Volvió a tapar la estilográfica, la enganchó en su bolsillo interior y cerró los ojos. Hacía quince años, día por día, que se había quedado dormido a la sombra prohibida del nogal. Quince años de duro trabajo que nadie podría quitarle. Al despertar, se había curado la alergia a la salvia del árbol y, con el tiempo, había ido domesticando sus terrores, había trepado hasta las fuentes de los tormentos para erradicar las turbulencias. Quince años de esfuerzos para transformar a un chico de torso hundido y que escondía su cabello en un cuerpo robusto y un alma sólida. Quince años de energía para dejar de revolotear como vulnerable descerebrado por el mundo de las mujeres, que lo había dejado ahíto de sensaciones y saturado de complicaciones. Al ponerse en pie bajo ese nogal, se había declarado en huelga como un obrero exhausto, iniciando una jubilación precoz. Alejarse de las crestas peligrosas, aguar el vino de los sentimientos, diluir, dosificar, quebrar la compulsión de los deseos. Y no le iba nada mal, a su parecer, lejos de los líos y del caos, cerca de cierta serenidad ideal. Relaciones inofensivas y pasajeras, natación cadenciosa hacia su objetivo, labor, lectura y versificación, estado casi perfecto.

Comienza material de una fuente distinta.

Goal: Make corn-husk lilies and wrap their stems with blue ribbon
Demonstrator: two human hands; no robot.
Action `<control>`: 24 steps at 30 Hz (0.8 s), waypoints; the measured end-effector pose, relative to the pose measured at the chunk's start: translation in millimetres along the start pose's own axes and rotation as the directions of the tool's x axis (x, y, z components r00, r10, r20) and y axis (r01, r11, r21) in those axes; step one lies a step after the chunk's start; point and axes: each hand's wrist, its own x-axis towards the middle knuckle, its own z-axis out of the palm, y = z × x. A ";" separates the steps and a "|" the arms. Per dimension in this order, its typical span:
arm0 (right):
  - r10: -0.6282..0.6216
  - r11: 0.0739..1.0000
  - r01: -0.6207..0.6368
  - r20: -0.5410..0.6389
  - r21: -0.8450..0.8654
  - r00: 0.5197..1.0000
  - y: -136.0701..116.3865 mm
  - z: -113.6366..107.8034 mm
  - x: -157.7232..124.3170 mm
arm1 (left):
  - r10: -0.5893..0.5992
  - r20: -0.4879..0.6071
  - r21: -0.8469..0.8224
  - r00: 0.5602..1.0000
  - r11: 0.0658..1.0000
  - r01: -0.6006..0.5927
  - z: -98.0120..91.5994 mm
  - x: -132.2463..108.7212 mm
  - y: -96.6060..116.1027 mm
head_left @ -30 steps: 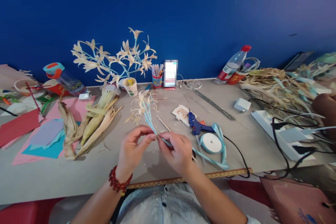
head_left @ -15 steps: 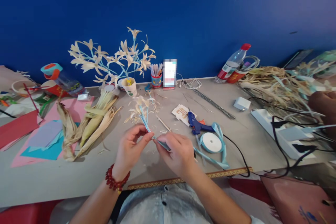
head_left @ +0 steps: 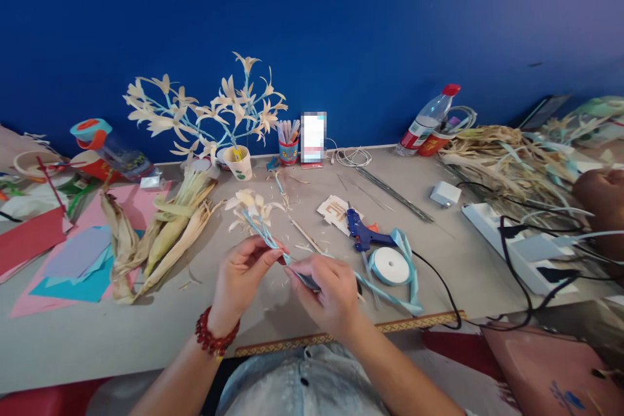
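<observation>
My left hand [head_left: 246, 273] is closed in a pinch around the pale blue wrapped stems [head_left: 263, 231] of a small spray of cream husk flowers [head_left: 251, 205]. The blossoms point away from me, to the upper left. Close beside it, my right hand [head_left: 329, 286] is closed on light blue ribbon [head_left: 385, 294] near the lower end of the stems. This ribbon trails behind the hand to a white-centred roll [head_left: 391, 266]. A dark greyish piece shows under the right fingers; I cannot tell what it is.
A blue glue gun [head_left: 361, 231] rests on a card [head_left: 336, 211] beyond my right hand. Thin wires [head_left: 397, 194] lie behind it. A paper cup [head_left: 238, 164] holds tall husk flowers. Corn husks [head_left: 168, 234] lie left; a power strip [head_left: 511, 250] and another person's hand [head_left: 602, 198] are right.
The flower spray has tipped lower and to the left, and its stems have turned in my left fingers. Both hands stay close together, still gripping. The whole view has shifted slightly.
</observation>
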 end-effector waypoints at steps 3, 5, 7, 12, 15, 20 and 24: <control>-0.027 0.997 0.029 0.029 -0.074 0.999 2.4 4.7 -3.4 | 0.000 -0.019 -0.001 1.000 1.000 0.000 1.4 1.1 -2.6; -0.040 0.993 0.045 0.047 -0.113 0.998 2.9 8.2 -5.2 | -0.013 -0.026 0.000 1.000 1.000 0.013 2.2 1.8 -5.6; -0.041 0.991 0.049 0.063 -0.124 0.997 0.9 9.9 -6.9 | -0.025 -0.038 0.012 0.999 1.000 0.026 1.9 2.3 -8.9; -0.231 0.969 0.244 0.233 -0.029 0.945 -8.8 -7.5 -9.8 | -0.003 -0.081 0.073 0.997 0.997 0.009 -9.1 3.2 -15.4; -0.315 0.944 0.328 0.336 0.020 0.888 -2.1 -29.0 3.1 | -0.016 -0.095 0.061 0.995 0.998 0.022 -18.3 4.2 -19.2; 0.240 0.946 -0.153 0.302 -0.285 0.923 43.3 -30.5 73.9 | -0.064 -0.098 -0.024 0.993 0.998 0.062 -22.1 6.9 -27.5; 0.444 0.870 -0.265 0.423 -0.417 0.790 86.4 16.1 134.9 | -0.138 -0.045 -0.134 0.989 0.982 0.131 -19.0 8.7 -32.2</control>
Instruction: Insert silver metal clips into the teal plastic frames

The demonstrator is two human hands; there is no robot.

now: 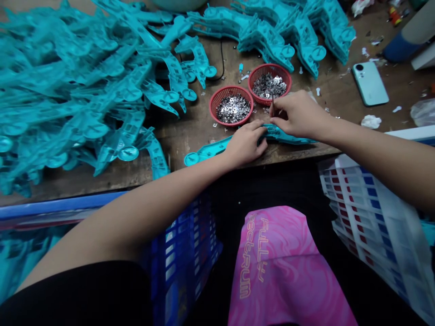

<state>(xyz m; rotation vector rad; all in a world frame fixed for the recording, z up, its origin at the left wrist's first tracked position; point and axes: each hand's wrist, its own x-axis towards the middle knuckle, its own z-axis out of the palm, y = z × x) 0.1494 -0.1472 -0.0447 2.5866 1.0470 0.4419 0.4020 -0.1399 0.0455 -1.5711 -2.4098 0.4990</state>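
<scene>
My left hand (246, 142) grips a long teal plastic moulded part (207, 151) lying across the front of the wooden workbench (193, 140). My right hand (299, 113) pinches slim metal tweezers (272, 105), their tips close above the same part. Just beyond the hands are two small red mesh baskets (231, 105) (270, 82), both holding loose silver metal pieces. The left basket nearly touches my left hand's knuckles. The tweezer tips are partly hidden by my fingers.
Heaps of similar teal parts (68, 90) cover the bench's left and back. A pale green phone (370, 83) and scraps lie at the right. Below the bench edge stand a blue crate (180, 253) and a white-and-blue crate (374, 217). Pink printed cloth (272, 267) covers my lap.
</scene>
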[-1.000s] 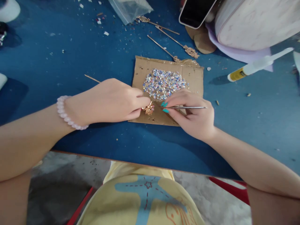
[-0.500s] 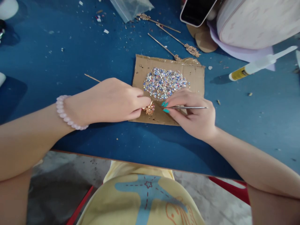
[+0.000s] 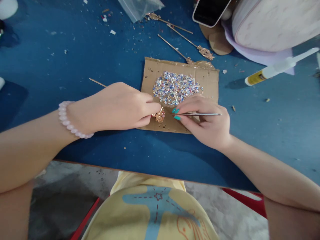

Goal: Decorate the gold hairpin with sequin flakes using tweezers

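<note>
My left hand (image 3: 127, 108) is closed around a gold hairpin (image 3: 159, 116); its ornate head with small reddish stones pokes out past the fingertips, and the thin stick end shows behind the knuckles. In my right hand (image 3: 206, 116) a slim metal tool, apparently tweezers (image 3: 203, 114), is pinched between thumb and fingers, its tip pointing left at the hairpin's head but apart from it. Both hands are over a piece of cardboard (image 3: 208, 83). On the cardboard, just beyond the fingers, lies a spread of small rhinestones (image 3: 175, 87) in blue, white and pink.
Several more gold hairpins (image 3: 205, 52) lie beyond the cardboard, near a clear plastic bag (image 3: 140, 8). A phone (image 3: 211, 11) and a pale rounded bag (image 3: 275, 25) are at the far right. A glue bottle (image 3: 277, 68) with a yellow label lies to the right.
Hardly anything differs. Both hands hold the same pose, and the view has shifted very slightly.
</note>
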Demonstrator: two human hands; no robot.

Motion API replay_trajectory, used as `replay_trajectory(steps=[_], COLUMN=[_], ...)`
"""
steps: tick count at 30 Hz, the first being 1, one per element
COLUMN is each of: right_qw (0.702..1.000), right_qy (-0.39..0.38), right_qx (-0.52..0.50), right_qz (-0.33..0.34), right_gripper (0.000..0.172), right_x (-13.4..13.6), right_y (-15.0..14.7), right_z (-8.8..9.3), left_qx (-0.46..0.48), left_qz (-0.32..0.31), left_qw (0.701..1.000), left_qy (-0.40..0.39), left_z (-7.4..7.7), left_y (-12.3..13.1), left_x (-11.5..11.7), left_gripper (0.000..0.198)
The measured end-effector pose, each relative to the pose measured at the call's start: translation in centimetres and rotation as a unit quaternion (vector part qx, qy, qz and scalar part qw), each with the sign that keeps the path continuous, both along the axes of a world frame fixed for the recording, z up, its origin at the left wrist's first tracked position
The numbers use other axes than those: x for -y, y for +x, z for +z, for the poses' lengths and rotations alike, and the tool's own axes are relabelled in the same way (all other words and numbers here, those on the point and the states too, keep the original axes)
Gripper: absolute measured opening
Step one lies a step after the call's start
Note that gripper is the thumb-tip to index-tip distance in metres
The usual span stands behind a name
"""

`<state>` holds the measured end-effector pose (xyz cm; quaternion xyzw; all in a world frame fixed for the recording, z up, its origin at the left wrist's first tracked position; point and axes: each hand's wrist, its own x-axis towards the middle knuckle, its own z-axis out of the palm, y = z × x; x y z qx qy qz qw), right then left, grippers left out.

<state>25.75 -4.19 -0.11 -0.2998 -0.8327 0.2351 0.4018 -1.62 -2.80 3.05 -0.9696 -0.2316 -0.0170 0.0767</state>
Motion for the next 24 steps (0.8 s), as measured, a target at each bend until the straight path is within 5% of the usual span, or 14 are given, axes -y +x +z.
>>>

Había alcanzado su meta, lograr que lo destinaran a la Brigada Criminal de París, encabezada por el comisario Adamsberg. Estaba satisfecho, pero sorprendido. Reinaba en ese equipo un microclima insólito. Bajo la dirección poco perceptible de su jefe, cada agente dejaba crecer su potencial a su manera, abandonándose a humores y caprichos sin relación alguna con los objetivos establecidos. La Brigada había acumulado resultados indiscutibles, pero Veyrenc seguía siendo muy escéptico. A saber si esa eficacia era el resultado de una estrategia o un fruto caído de la providencia. Providencia que hacía la vista gorda, por ejemplo, al hecho de que Mercadet hubiera instalado cojines en el piso de arriba y durmiera allí varias horas al día, al hecho de que un gato anormal defecara sobre las resmas de papel, de que el comandante Danglard ocultara vino en el armario del sótano, de que hubiera por las mesas documentos que no tenían nada que ver con la investigación, como anuncios inmobiliarios, listas de la compra, artículos de ictiología, reproches privados, prensa geopolítica; todo el espectro de colores del arco iris, por lo poco que llevaba visto en un mes. Ese estado de cosas no parecía molestar a nadie, salvo quizá al teniente Noël, un tipo brutal que no encontraba nadie a su gusto. Y que, ya el segundo día, le había hecho una observación ofensiva sobre su pelo. Veinte años antes, eso lo habría hecho llorar, pero ahora le importaba un bledo, o casi. El teniente Veyrenc se cruzó de brazos y apoyó la cabeza en la pared. Fuerza inasequible enroscada en una materia compacta.
En cuanto al comisario, le había costado identificarlo. De lejos, Adamsberg no parecía gran cosa. Se había cruzado varias veces con ese hombre de poca estatura, cuerpo nervioso y movimientos lentos, rostro de relieves heterogéneos, ropa arrugada y mirada a juego, sin imaginar que se trataba de uno de los elementos con más fama, buena o mala, de la Brigada. Hasta sus ojos parecían no servirle para nada. Veyrenc esperaba una entrevista oficial con él desde el primer día. Pero Adamsberg no se había fijado en el teniente, mecido por algún chapoteo de pensamientos profundos o vacuos. Era posible que pasara un año entero sin que el comisario se diera cuenta de que su equipo contaba con un nuevo miembro.